When you use Microsoft SharePoint Portal Server or Microsoft Office SharePoint Portal Server 2003 as a search
engine to create a search result catalog against a Microsoft Content
Management Server (MCMS) 2002 Web site, and you then update the search result
catalog incrementally (that is, you perform a SharePoint Portal Server incremental crawl), all incremental crawls that are performed against the MCMS 2002 site are performed as full crawls.
To resolve this issue, add code
to your MCMS 2002 page templates so that SharePoint Portal Server receives the
Last-Modified date and time stamp and the Microsoft Internet Information Services (IIS) response code that SharePoint Portal Server must have to determine whether the
posting must be re-catalogued. To do this, you must remove the output cache directive in the MCMS 2002
template code. The output cache directive is typically declared at the beginning of the MCMS 2002 template code-behind file (this file is Aspx.cs or Aspx.vb). After you remove the output cache directive from
the template, you can still use downlevel caching with
the sample code that this article contains.
The code first retrieves
the If-Modified-Since HTTP header value from the conditional HTTP GET request.
After the code retrieves the value, the code obtains the last modified value of
the posting, compares the two date and time stamps, and then returns the corresponding IIS return status code to the client. At the end of the code, your site can still use the
output case while the output cache directive is removed from the
template.
Sample Code
//Declare the variables that you need.
System.DateTime LastModifiedTime, MyModifiedTime, IncrementalIndexTime;
System.String MyString;
bool Return304 = false;
//Get the last modified time for the current MCMS posting.
LastModifiedTime = CmsHttpContext.Current.Posting.LastModifiedDate;
//Converting the time format for comparison
MyModifiedTime = CmsHttpContext.Current.Posting.LastModifiedDate.ToUniversalTime();
//Retrieving the If-Modified-Sinced HTTP header value from the HTTP GET request
MyString = HttpContext.Current.Request.Headers.Get("If-Modified-Since");
//Check to see if it is a conditional HTTP GET.
if (MyString != null)
{
//This is a conditional HTTP GET request. Compare the strings.
try
{
IncrementalIndexTime = Convert.ToDateTime(MyString).ToUniversalTime();
if(IncrementalIndexTime.ToString() == CmsHttpContext.Current.Posting.LastModifiedDate.ToString())
{
Return304 = true;
}
}
catch
{
}
}
if(Return304 == true)
{
Response.StatusCode = 304;
Response.End();
}
if(CmsHttpContext.Current.Mode==Microsoft.ContentManagement.Publishing.PublishingMode.Published)
{
//This is the code that causes ASP.NET to send the header.
Response.Cache.SetLastModified(CmsHttpContext.Current.Posting.LastModifiedDate.ToLocalTime());
//The following lines enable downlevel caching in proxy servers or browser cache.
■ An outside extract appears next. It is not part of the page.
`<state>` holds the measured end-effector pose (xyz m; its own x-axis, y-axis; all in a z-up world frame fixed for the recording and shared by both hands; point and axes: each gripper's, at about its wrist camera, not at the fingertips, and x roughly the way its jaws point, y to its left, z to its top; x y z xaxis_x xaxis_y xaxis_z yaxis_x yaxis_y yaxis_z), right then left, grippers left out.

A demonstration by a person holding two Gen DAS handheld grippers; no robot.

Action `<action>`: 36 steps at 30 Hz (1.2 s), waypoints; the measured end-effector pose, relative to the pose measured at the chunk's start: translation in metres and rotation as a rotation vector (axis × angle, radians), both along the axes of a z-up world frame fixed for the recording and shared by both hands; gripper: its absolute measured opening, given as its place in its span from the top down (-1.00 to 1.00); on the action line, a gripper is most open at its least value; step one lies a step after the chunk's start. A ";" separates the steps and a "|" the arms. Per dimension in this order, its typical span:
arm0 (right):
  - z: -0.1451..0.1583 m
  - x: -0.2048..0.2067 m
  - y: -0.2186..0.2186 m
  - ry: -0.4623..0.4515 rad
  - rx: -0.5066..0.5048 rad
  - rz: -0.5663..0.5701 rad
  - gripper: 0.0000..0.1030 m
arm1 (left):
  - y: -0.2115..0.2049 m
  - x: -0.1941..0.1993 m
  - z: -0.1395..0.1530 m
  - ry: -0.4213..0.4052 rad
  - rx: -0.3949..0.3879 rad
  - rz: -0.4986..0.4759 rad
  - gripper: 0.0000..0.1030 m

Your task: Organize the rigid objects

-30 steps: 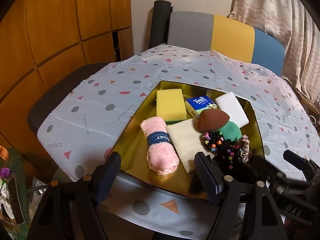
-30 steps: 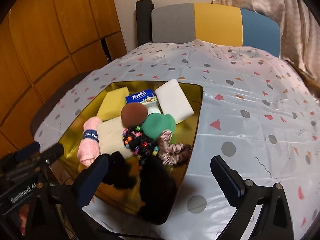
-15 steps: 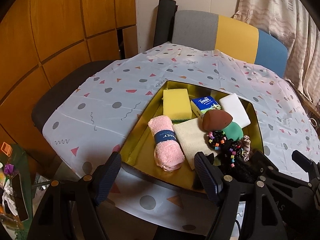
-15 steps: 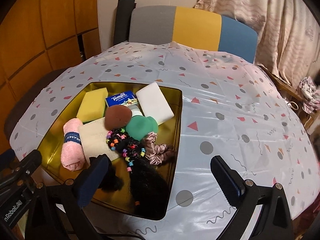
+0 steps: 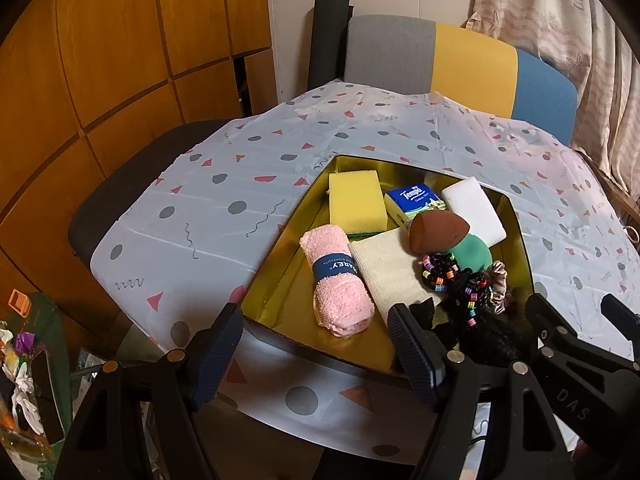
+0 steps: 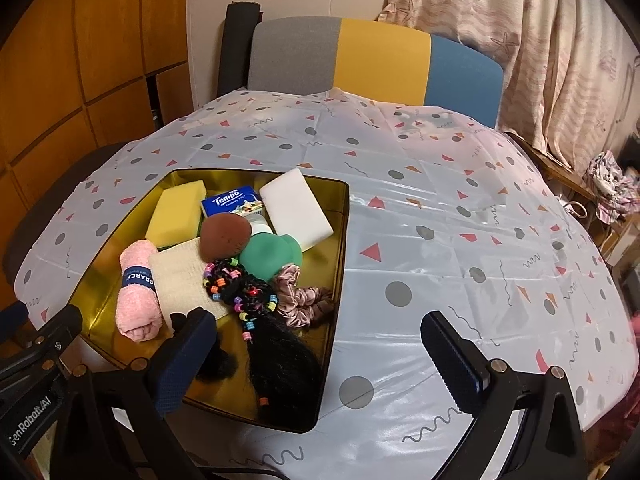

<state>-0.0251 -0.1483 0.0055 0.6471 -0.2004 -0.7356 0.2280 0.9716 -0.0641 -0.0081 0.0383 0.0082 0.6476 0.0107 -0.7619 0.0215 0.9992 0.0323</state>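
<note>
A gold metal tray [image 5: 276,252] [image 6: 340,240] sits on the patterned tablecloth. It holds a yellow sponge [image 5: 356,202] [image 6: 176,214], a blue Tempo tissue pack [image 5: 414,198] [image 6: 230,200], a white foam block [image 5: 474,208] [image 6: 296,208], a brown sponge [image 5: 436,230] [image 6: 224,236], a green sponge [image 5: 474,254] [image 6: 268,256], a rolled pink towel [image 5: 338,280] [image 6: 136,284], a beige cloth [image 5: 386,268] [image 6: 180,276] and a beaded black hairpiece [image 6: 256,320]. My left gripper [image 5: 316,354] is open and empty above the tray's near edge. My right gripper [image 6: 316,354] is open and empty above the tray's near right corner.
A pink scrunchie [image 6: 304,300] lies in the tray's right side. A grey, yellow and blue chair [image 6: 372,60] stands behind the table. Wood panelling [image 5: 100,60] is on the left, a curtain [image 6: 520,40] on the right. Clutter [image 5: 24,360] lies on the floor at the left.
Both grippers have pulled back and risen from the tray, so more of the table shows. The things in the tray have not moved.
</note>
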 end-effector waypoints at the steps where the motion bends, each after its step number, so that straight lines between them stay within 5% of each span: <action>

Response.Cache.SetCacheability(System.Web.HttpCacheability.Public);
//Set the expiration time for the downlevel cache (5 minutes is used in this sample).
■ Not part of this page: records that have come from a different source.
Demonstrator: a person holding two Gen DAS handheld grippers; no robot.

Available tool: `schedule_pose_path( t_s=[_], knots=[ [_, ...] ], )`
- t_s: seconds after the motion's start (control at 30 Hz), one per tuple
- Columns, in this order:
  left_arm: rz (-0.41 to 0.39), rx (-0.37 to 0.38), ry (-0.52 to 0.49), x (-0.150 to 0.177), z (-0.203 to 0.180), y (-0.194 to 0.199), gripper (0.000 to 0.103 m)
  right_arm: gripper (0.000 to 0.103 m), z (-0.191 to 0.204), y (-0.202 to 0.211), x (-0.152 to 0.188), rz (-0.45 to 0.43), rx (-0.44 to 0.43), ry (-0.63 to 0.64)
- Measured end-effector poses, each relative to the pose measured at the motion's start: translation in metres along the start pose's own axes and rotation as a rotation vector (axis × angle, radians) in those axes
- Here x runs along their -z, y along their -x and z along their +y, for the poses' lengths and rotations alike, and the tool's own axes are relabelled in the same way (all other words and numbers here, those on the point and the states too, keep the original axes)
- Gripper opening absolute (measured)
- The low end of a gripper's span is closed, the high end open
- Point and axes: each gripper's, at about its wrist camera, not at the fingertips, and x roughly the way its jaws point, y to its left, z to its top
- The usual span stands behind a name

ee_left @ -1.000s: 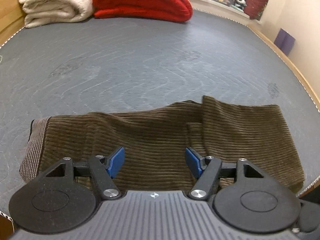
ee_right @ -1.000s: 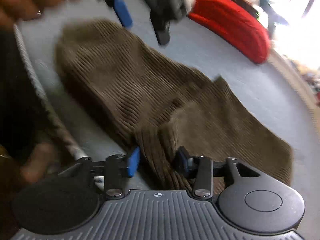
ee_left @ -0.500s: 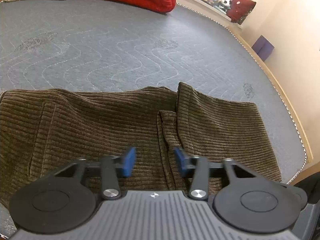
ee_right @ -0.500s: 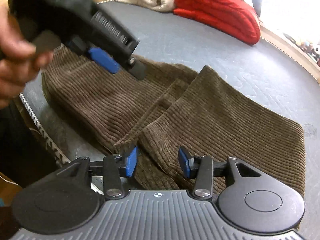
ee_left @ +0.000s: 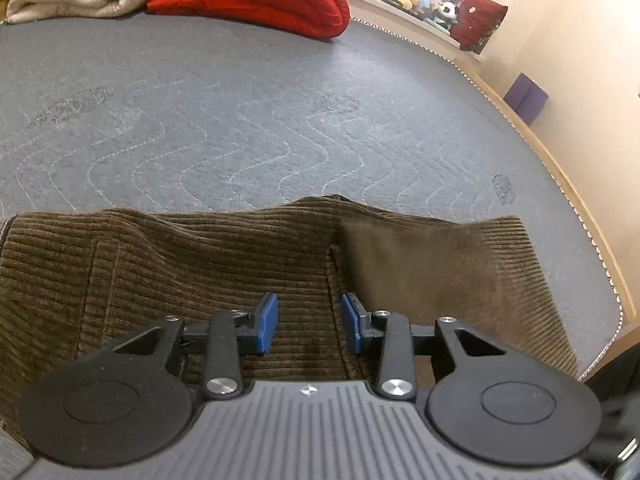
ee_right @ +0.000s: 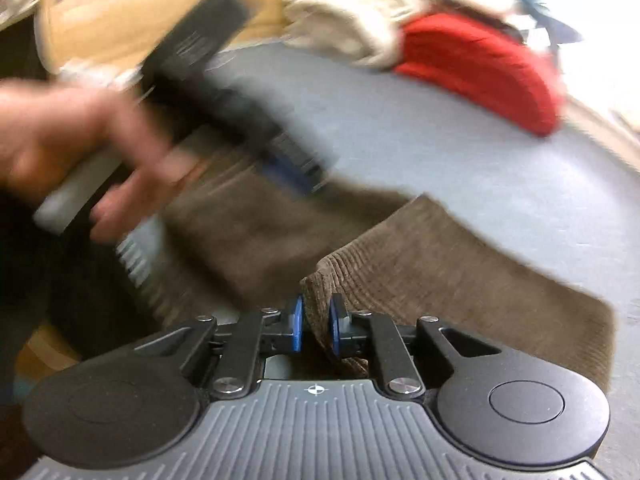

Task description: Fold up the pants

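Grey quilted mattress (ee_left: 280,120) carries the brown corduroy pants (ee_left: 200,264), spread along its near edge with one part already lapped over the rest. The right gripper (ee_right: 316,326) is clenched on a raised ridge of the cloth at that overlap. The left gripper (ee_left: 308,322) hovers over the pants with its jaws apart, holding nothing. To fold cleanly, the person would do well to pinch the matching edge with the left, lift both sides level, and carry the layer over without dragging the cloth beneath.
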Motion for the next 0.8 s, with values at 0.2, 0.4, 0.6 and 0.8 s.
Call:
schedule_pose_path(
  t_s=[0.2,0.4,0.6,0.8],
  knots=[
    [0.003,0.017,-0.014,0.002,-0.012,-0.001,0.040,0.039,0.016,-0.019,0.018,0.010,0.129,0.042],
    [0.034,0.005,0.003,0.002,-0.013,-0.012,0.041,0.061,0.007,-0.028,0.027,0.027,0.159,0.039],
    [0.072,0.026,0.099,0.005,-0.005,-0.024,0.045,0.055,0.030,-0.053,0.032,0.069,0.208,0.210],
    [-0.002,0.020,0.144,-0.003,-0.001,-0.020,0.045,0.025,0.002,-0.023,0.014,-0.067,0.239,0.035]
  ],
)
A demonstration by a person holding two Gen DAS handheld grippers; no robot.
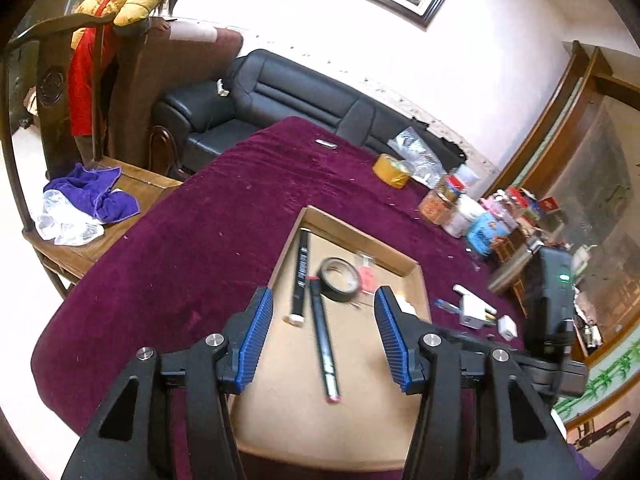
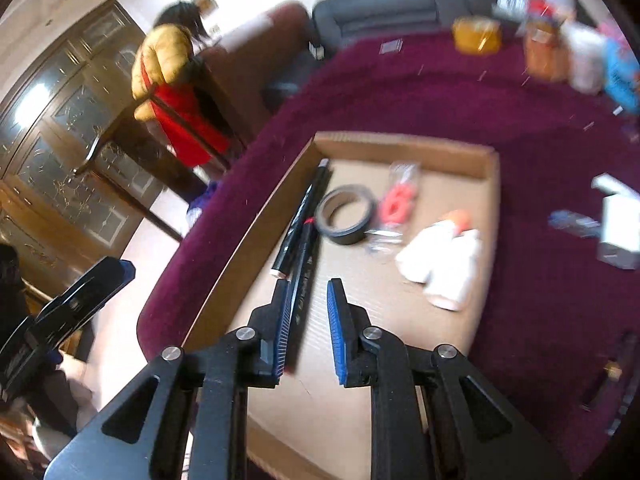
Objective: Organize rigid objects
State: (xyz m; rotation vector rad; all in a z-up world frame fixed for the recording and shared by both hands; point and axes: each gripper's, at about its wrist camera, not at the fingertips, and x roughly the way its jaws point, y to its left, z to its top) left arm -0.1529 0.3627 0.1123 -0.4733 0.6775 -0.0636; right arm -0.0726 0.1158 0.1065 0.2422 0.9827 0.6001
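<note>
A shallow cardboard tray [image 1: 362, 230] [image 2: 404, 145] lies on the maroon tablecloth. In it are a black marker [image 1: 301, 276] [image 2: 304, 208], a black pen [image 1: 325, 340] [image 2: 302, 280], a roll of black tape [image 1: 340, 279] [image 2: 346, 214], a small bag of red pieces [image 1: 367, 274] [image 2: 396, 204] and a white object [image 2: 444, 264]. My left gripper [image 1: 322, 300] is open above the tray, the pen between its fingers' lines. My right gripper [image 2: 308, 288] is open, its left finger beside the pen's near end.
On the cloth right of the tray lie a blue pen [image 1: 448, 307] [image 2: 576, 220], a white box [image 1: 474, 312] [image 2: 620, 224] and a white plug [image 1: 507, 328]. Yellow tape [image 1: 392, 170], jars [image 1: 438, 200], sofa [image 1: 280, 96], a chair [image 1: 100, 184] and a person [image 1: 112, 20] stand farther off.
</note>
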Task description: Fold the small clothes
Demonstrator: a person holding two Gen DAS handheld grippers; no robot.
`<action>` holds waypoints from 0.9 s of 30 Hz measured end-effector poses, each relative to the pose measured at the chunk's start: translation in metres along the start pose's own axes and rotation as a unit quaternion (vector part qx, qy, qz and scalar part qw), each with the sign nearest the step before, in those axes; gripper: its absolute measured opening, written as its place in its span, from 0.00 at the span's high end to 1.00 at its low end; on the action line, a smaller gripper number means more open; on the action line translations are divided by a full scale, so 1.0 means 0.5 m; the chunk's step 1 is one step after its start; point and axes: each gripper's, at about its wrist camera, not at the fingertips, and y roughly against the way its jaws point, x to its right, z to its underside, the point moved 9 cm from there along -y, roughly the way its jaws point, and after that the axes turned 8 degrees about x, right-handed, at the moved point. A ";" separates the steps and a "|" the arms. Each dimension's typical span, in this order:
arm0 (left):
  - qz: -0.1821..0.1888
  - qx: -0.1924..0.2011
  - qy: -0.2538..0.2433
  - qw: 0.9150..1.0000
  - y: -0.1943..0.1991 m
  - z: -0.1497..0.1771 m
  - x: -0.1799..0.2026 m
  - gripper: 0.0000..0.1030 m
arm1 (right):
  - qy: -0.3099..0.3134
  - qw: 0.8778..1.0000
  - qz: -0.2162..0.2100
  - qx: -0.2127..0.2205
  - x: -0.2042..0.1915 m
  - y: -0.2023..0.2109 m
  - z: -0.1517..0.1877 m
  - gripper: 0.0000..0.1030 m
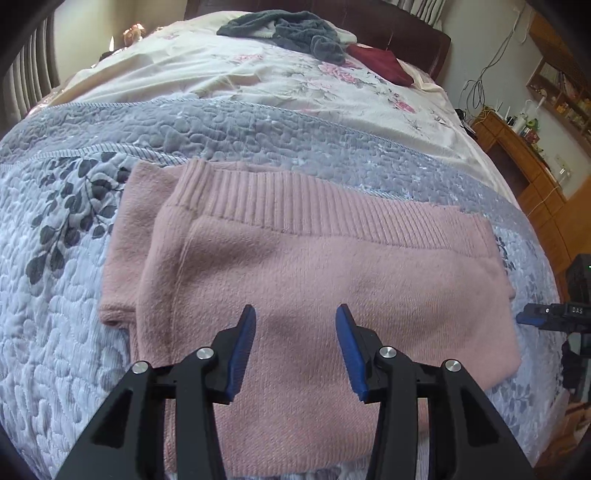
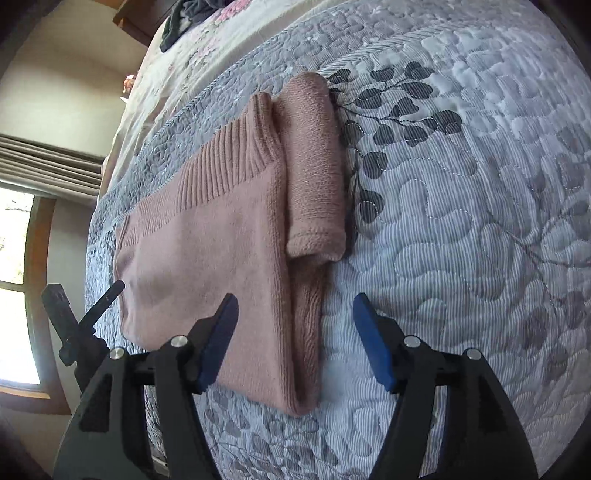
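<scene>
Pink knit sweater lies folded flat on the grey quilt of the bed, filling the centre of the left wrist view. Its ribbed hem runs across the upper edge of the fold. In the right wrist view, a folded sleeve lies along the right side of the body, its cuff pointing toward the lower frame.

Left tongs: open, blue pads spread, hovering above the sweater, gripping nothing. Right tongs: open, empty, positioned over the lower right edge of the sweater.

At the top of the left wrist view, a grey garment and a dark red garment lie on the floral sheet.
</scene>
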 end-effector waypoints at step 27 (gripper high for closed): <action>0.003 -0.012 -0.015 1.000 -0.069 0.005 -0.012 0.56 | -0.044 0.997 -0.046 0.040 -0.006 -0.098 -0.072 0.77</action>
Response.Cache.SetExpires(System.DateTime.Now.AddMinutes(5));
Response.Cache.SetValidUntilExpires(true);
A SharePoint Portal Server incremental crawl relies on two factors that the IIS server returns:
- A response status code of either 304 (Not Modified) or 200 (OK)
to the condition HTTP GET request from SharePoint Portal Server.
- A Last-Modified date and time stamp for the posting. The Last-Modified date and time stamp is found in the Last-Modified HTTP header.
When SharePoint Portal Server starts an incremental crawl, SharePoint Portal Server sends HTTP GET requests
to all the postings on the Web site. If a record shows that the
posting has been previously catalogued, SharePoint Portal Server sends out a condition HTTP
GET request. A condition HTTP GET request is an HTTP GET request with the If-Modified-Since HTTP header. The
If-Modified-Since date and time stamp is the Last-Modified date and time stamp value
that is received from IIS when the posting is catalogued. With the value for
the If-Modified-Since HTTP header, IIS compares the last
modified date and time. If the last modified date
is earlier than or equal to the value that is received from the If-Modified-Since header, IIS returns a status code of 304, and SharePoint Portal Server skips the posting. If the last modified date
is not earlier than or equal to the value that is received from the If-Modified-Since header, IIS returns a status code of 200, and SharePoint Portal Server re-indexes the posting.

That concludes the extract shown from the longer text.